As Americans file their income taxes, many are probably failing to take a tax credit they are entitled to for saving for their own retirement. But the good news is that those filers have until April 15 to take advantage of the program.
The Saver’s Credit is available to individuals or couples who contributed to a company-sponsored retirement plan or IRA in the past year and who meet adjusted gross income (AGI) requirements.
The Saver’s Credit can be applied to the first $2,000 of voluntary contributions to a 401(k) plan, 403(b) plan, IRA, or similar employer-sponsored retirement plan. For those who qualify, the credit can be as high as $1,000 for an individual and $2,000 for a married couple.
Those who qualify include the following:
• Single filers with an adjusted income of up to $30,000 in 2014 or $30,500 in 2015.
• For the head of household, the adjusted income limit is $45,000 in 2014 or $45,750 in 2015.
• Those taking the credit must be at least 18 years of age.
• The filer cannot be a full-time student of be claimed as a dependent on someone else’s return.
Only 1 in 4 Eligible Take the Saver’s Credit
But, alas, only one in four of those who are estimated to qualify for the Saver’s Credit in fact take it, according to a recent study by the Transamerica Center for Retirement Studies.

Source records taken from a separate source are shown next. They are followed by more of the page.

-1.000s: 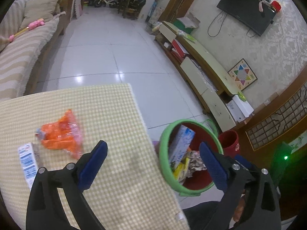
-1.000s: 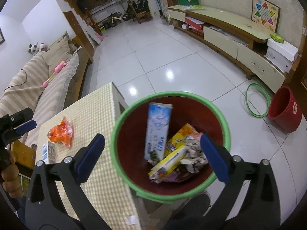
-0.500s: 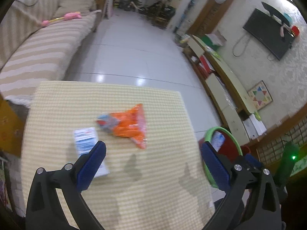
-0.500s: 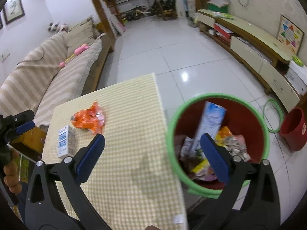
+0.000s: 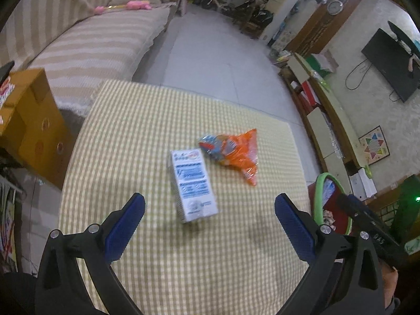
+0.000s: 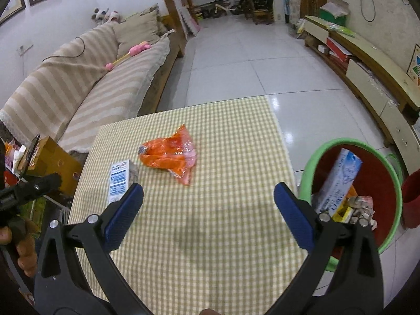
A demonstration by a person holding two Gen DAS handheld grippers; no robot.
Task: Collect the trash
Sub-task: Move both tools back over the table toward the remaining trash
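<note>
1. The counter (image 5: 157,120) is carrying a carton (image 5: 193,183) and, just beside it, an orange wrapper (image 5: 233,152).
2. The bin (image 6: 393,183) is standing off its right edge, its far side hidden from the left camera.
3. The left gripper (image 5: 210,218) is hovering near the carton, jaws wide; I would straddle its narrow sides.
4. The right gripper (image 6: 208,210) is hanging empty, jaws wide.

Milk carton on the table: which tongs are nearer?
Left. The left tongs hang open right behind the milk carton, roughly in line with it. The right tongs, also open, sit off to its right, nearer the bin.
</note>
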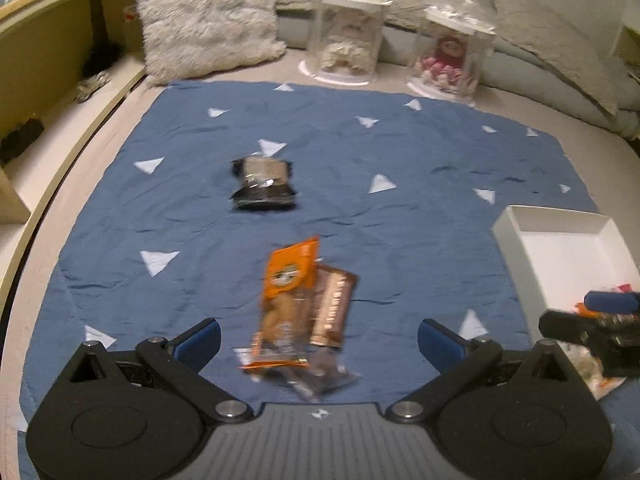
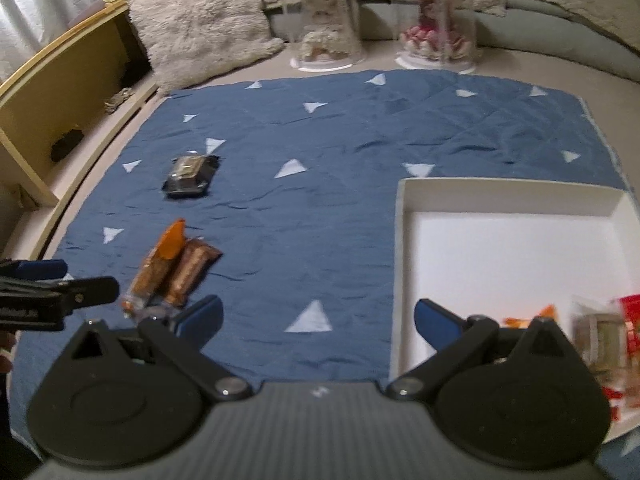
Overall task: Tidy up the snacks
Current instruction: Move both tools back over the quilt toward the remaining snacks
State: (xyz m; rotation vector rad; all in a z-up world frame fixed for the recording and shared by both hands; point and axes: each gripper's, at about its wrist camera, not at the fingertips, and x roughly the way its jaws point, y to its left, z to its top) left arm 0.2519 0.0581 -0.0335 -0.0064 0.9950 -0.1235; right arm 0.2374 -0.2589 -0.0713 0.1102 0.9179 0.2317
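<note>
An orange snack packet lies on the blue cloth, overlapping a brown bar wrapper. My left gripper is open, its blue-padded fingers standing either side of the near ends of these two snacks. Farther back sits a dark snack packet. From the right wrist the same orange packet, brown bar and dark packet show at left. My right gripper is open over the near left edge of the white box, which holds several snacks at its near right corner.
A fluffy cushion and two clear display cases with figurines stand behind the cloth. A wooden shelf unit runs along the left. Grey pillows line the back right. The left gripper's arm shows at the right view's left edge.
</note>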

“The Saver’s Credit is a tax credit that reduces an eligible taxpayer’s federal income tax, making it a meaningful incentive for low to moderate-income individuals and households to save for retirement,” according to Catherine Collinson, president of the nonprofit Transamerica Center. “Unfortunately, many eligible workers may be missing out on the Saver’s Credit because they are unaware of it.”
Collinson said that many workers may have missed the Saver’s Credit when they filed returns in the past, or they filed the wrong return for – preventing them from being able to take advantage. Still others might have saved had they known about the credit. But she stressed that it not too late to rectify the situation.
“For them, the good news is that it’s not too late to contribute to an IRA and claim the Saver’s Credit. You still have until April 15, 2015 to do so,” Collinson said.
Lack of Promotion Behind the Low Participation
That’s the good news. The bad news is that despite the Saver’s Credit being around since 2001, just 24 percent of American workers that are potentially eligible to take it do so, according to the 15th Annual Transamerica Retirement Survey.
The survey looks at a variety of retirement preparedness issues, but it has asked about the Saver’s Credit for several years now. In past years the participation rate of those estimated to be eligible has been as low as 15 percent.